- Work instructions
Repeat the listing that follows, character for character, minus the pictures.

- Data provided
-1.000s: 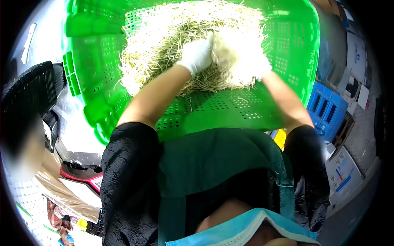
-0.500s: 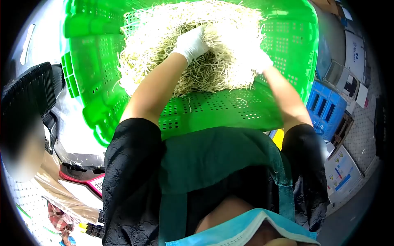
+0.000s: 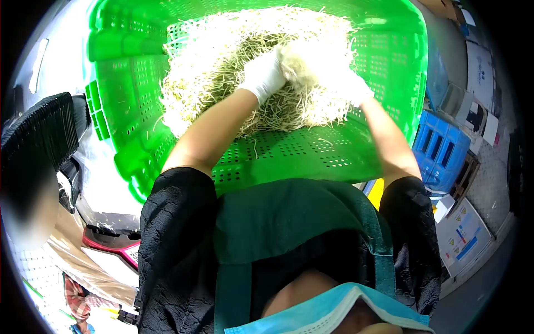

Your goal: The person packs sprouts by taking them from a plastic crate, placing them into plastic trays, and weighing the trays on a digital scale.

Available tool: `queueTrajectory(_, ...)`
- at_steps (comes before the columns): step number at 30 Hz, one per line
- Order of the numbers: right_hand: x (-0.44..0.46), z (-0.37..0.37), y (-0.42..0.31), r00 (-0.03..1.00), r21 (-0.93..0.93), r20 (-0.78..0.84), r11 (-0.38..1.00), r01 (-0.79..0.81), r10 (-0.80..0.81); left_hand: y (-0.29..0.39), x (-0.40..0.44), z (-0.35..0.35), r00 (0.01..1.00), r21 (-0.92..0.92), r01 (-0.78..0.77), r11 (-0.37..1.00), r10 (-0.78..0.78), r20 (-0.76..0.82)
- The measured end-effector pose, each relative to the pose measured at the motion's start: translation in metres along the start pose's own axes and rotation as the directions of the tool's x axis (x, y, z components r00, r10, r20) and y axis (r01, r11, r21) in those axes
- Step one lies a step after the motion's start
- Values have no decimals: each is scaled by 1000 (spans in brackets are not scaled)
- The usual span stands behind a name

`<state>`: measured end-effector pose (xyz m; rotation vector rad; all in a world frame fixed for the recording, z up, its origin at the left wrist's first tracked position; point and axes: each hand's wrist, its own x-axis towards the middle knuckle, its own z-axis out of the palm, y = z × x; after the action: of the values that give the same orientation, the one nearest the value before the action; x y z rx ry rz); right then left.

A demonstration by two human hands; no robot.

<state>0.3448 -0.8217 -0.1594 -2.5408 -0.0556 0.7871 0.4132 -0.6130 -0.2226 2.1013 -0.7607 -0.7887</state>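
Now your left hand (image 3: 265, 75) clutches sprouts (image 3: 203, 78) in the green crate (image 3: 389, 83); can't tell your right hand (image 3: 354, 89)'s grip

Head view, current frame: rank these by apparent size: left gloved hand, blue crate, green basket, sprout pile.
Largest to smallest:
1. Green basket
2. Sprout pile
3. Blue crate, partly hidden
4. Left gloved hand

The crate looks farther away, so this is apparent size only.
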Motion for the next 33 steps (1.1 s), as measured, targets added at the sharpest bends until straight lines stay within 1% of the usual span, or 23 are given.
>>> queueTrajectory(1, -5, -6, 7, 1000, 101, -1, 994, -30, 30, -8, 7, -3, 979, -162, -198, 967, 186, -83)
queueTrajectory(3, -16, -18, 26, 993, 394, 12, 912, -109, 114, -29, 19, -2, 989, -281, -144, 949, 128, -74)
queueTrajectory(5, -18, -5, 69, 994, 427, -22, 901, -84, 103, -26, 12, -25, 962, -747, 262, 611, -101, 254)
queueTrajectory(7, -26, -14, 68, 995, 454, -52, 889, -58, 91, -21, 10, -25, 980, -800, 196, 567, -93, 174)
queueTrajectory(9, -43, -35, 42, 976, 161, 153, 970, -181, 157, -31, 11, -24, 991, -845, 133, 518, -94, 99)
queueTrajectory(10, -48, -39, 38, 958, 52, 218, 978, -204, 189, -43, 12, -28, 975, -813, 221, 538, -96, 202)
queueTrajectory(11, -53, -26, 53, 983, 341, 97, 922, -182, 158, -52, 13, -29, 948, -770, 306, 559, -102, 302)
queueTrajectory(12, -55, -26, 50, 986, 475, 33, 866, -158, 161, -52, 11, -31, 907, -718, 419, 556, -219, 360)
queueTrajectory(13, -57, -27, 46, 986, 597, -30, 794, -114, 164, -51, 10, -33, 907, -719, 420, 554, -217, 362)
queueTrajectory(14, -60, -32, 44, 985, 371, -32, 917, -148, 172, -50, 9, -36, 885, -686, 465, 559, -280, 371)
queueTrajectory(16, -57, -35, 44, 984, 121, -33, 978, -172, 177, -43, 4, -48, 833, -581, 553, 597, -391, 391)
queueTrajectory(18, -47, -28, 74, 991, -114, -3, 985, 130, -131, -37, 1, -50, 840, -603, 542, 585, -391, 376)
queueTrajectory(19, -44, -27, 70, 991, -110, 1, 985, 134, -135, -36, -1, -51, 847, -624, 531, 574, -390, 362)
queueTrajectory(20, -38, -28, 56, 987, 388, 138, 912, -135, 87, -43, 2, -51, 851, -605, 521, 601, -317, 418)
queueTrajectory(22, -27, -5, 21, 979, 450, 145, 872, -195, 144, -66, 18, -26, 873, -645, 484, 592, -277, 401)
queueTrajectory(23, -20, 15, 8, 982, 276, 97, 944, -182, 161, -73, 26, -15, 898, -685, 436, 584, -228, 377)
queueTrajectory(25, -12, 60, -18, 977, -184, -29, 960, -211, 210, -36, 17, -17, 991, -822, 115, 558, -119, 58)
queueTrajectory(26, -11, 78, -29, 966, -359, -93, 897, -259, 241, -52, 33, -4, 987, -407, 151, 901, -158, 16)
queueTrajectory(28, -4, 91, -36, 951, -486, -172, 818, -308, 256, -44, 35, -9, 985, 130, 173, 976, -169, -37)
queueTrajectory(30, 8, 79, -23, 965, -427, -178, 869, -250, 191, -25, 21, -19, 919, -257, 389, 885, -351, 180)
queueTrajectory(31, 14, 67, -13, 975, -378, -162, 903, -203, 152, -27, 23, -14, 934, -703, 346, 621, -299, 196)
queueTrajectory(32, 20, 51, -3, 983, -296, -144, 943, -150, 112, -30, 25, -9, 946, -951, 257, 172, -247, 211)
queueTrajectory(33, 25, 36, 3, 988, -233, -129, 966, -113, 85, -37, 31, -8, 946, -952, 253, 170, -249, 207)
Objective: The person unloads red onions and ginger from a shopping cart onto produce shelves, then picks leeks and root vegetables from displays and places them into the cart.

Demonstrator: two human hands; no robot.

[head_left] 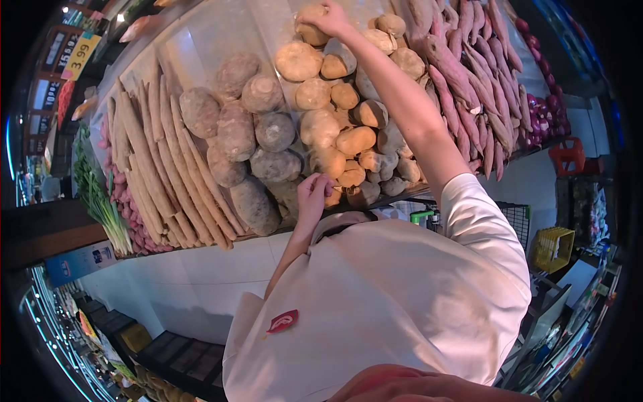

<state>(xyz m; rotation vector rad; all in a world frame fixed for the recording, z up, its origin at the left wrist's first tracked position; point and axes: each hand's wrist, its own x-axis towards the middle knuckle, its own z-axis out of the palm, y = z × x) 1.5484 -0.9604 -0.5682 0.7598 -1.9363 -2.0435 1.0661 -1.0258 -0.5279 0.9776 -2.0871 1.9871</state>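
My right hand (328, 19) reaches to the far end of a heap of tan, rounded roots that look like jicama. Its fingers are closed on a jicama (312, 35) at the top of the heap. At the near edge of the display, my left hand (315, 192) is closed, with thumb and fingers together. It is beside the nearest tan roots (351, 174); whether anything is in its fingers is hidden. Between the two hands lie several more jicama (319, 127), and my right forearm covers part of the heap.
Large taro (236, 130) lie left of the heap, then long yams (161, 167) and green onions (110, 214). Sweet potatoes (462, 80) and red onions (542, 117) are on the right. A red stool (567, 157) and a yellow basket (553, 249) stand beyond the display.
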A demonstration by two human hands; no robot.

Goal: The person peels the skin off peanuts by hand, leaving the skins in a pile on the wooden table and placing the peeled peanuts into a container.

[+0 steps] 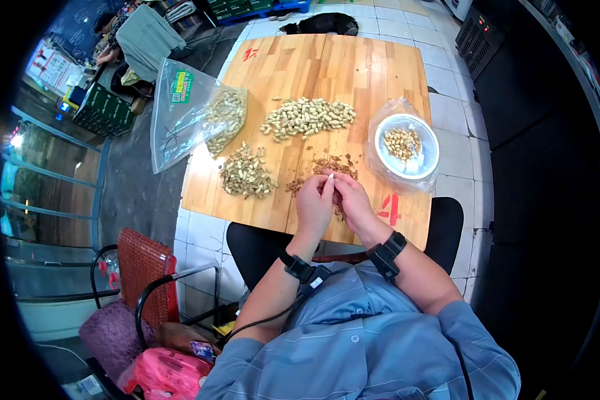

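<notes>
The person is sitting at the tabletop (370, 70), working partway through the peanuts. The left hand (315, 203) and right hand (355, 203) are meeting, both grips closing at the fingertips and apparently pinching a small pale kernel (331, 177); the fingers are mostly hiding it. Reddish skins (335, 164) are lying just beyond, at twelve o'clock.

Finished work is showing in two spots: peeled-looking kernels (401, 143) are partly covering the bottom of the bowl (435, 147) at two o'clock, and empty-looking shells (245, 175) are forming a heap between nine and ten o'clock. Much seems to be remaining: a wide pile of whole peanuts (307, 117) is sitting between eleven and twelve, and more peanuts are filling the lower part of the clear bag (173, 123) at ten o'clock.
</notes>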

- Answer for the task
-1.000s: 
-0.500s: 
+0.000s: 

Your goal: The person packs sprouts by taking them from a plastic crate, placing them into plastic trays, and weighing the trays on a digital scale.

Available tool: `queueTrajectory(_, ...)`
- at_steps (comes before the columns): step number at 30 Hz, one per line
- Order of the numbers: right_hand: x (-0.44..0.46), z (-0.37..0.37), y (-0.42..0.31), r00 (-0.03..1.00), r21 (-0.93..0.93), r20 (-0.78..0.84), r11 (-0.38..1.00), r01 (-0.79..0.81), r10 (-0.80..0.81); left_hand: y (-0.29..0.39), x (-0.40..0.44), z (-0.35..0.35), r00 (0.01..1.00), r21 (-0.92..0.92), r01 (-0.78..0.77), r11 (-0.37..1.00), r10 (-0.78..0.78), r20 (-0.76..0.82)
- The measured end-effector pose, each relative to the pose measured at the motion's start: translation in metres along the start pose's own axes and rotation as the directions of the tool's x axis (x, y, z components r00, r10, r20) and y axis (r01, r11, r21) in those axes
- Step one lies a step after the motion's start
- Values have no decimals: each is scaled by 1000 (spans in brackets are not scaled)
- The usual span stands behind a name

`<state>`: measured end-effector pose (xyz m; rotation vector rad; all in a world frame fixed for the recording, z up, its origin at the left wrist's first tracked position; point and axes: each hand's wrist, its own x-axis towards the middle knuckle, its own z-axis out of the palm, y = z × x; after the action: of the values that give the same orientation, the one nearest the value before the action; x y z rx ry rz); right then left.

A demonstration by two human hands; no robot.

<state>0.3448 -0.8217 -0.1594 -2.5408 -0.0556 0.7871 0.4132 -0.6130 -0.2226 2.1013 -0.7607 -0.7887</state>
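Now your left hand (image 3: 265, 75) clutches sprouts (image 3: 203, 78) in the green crate (image 3: 389, 83); can't tell your right hand (image 3: 354, 89)'s grip

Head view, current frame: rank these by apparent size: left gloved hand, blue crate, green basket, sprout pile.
Largest to smallest:
1. Green basket
2. Sprout pile
3. Blue crate, partly hidden
4. Left gloved hand

The crate looks farther away, so this is apparent size only.
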Motion for the next 33 steps (1.1 s), as measured, targets added at the sharpest bends until straight lines stay within 1% of the usual span, or 23 are given.
>>> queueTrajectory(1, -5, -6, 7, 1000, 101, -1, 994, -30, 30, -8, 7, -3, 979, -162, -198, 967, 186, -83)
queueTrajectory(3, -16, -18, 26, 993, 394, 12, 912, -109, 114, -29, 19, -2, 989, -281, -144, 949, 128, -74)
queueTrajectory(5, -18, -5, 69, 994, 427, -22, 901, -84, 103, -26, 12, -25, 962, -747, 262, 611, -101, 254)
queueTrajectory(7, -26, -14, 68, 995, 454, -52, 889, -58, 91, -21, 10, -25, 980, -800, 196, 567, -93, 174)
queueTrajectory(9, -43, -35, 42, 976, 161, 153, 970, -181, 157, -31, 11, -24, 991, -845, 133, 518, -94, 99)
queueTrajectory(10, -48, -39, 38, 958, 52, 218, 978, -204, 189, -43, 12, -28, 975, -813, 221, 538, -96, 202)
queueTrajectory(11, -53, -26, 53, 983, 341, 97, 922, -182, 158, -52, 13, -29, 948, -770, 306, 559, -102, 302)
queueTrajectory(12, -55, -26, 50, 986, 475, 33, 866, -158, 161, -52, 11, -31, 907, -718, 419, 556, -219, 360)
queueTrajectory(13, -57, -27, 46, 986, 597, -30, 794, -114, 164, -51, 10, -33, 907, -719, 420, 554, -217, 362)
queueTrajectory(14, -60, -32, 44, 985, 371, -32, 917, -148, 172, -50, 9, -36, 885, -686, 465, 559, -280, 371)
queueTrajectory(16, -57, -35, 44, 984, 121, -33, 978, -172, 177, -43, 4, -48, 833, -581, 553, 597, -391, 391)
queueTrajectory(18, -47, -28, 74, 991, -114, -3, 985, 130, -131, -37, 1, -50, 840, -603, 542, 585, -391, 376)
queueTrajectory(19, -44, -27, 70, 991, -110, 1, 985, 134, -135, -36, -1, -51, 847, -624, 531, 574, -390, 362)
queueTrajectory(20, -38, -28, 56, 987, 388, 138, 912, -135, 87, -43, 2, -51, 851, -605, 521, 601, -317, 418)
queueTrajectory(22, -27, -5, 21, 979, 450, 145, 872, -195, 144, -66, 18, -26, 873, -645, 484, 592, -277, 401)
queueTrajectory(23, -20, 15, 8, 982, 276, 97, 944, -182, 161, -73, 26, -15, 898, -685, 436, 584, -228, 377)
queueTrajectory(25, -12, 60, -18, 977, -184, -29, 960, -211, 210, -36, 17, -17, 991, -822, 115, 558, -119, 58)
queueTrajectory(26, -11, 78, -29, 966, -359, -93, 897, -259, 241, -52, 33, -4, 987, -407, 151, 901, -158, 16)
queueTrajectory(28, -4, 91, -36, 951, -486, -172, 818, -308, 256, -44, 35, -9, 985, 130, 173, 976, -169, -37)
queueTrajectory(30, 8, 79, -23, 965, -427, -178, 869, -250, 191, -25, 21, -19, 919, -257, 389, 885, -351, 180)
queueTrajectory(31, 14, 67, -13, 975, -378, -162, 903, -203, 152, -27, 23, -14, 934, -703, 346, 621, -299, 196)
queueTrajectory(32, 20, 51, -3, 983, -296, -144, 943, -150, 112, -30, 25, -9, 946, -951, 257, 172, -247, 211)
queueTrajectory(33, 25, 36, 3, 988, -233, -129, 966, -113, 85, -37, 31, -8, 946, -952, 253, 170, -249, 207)
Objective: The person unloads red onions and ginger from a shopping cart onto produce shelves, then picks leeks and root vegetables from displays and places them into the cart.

Demonstrator: two human hands; no robot.

[head_left] 

<state>(xyz m; rotation vector rad; all in a world frame fixed for the recording, z up, its origin at the left wrist's first tracked position; point and axes: each hand's wrist, its own x-axis towards the middle knuckle, its own z-axis out of the palm, y = z × x) 1.5484 -0.9604 -0.5682 0.7598 -1.9363 -2.0435 1.0661 -1.0258 -0.5279 0.9776 -2.0871 1.9871</state>
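My right hand (328, 19) reaches to the far end of a heap of tan, rounded roots that look like jicama. Its fingers are closed on a jicama (312, 35) at the top of the heap. At the near edge of the display, my left hand (315, 192) is closed, with thumb and fingers together. It is beside the nearest tan roots (351, 174); whether anything is in its fingers is hidden. Between the two hands lie several more jicama (319, 127), and my right forearm covers part of the heap.
Large taro (236, 130) lie left of the heap, then long yams (161, 167) and green onions (110, 214). Sweet potatoes (462, 80) and red onions (542, 117) are on the right. A red stool (567, 157) and a yellow basket (553, 249) stand beyond the display.
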A demonstration by two human hands; no robot.

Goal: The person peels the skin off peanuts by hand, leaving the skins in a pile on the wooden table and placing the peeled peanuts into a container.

[+0 steps] 

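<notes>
The person is sitting at the tabletop (370, 70), working partway through the peanuts. The left hand (315, 203) and right hand (355, 203) are meeting, both grips closing at the fingertips and apparently pinching a small pale kernel (331, 177); the fingers are mostly hiding it. Reddish skins (335, 164) are lying just beyond, at twelve o'clock.

Finished work is showing in two spots: peeled-looking kernels (401, 143) are partly covering the bottom of the bowl (435, 147) at two o'clock, and empty-looking shells (245, 175) are forming a heap between nine and ten o'clock. Much seems to be remaining: a wide pile of whole peanuts (307, 117) is sitting between eleven and twelve, and more peanuts are filling the lower part of the clear bag (173, 123) at ten o'clock.
</notes>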

This exercise requires no additional answer.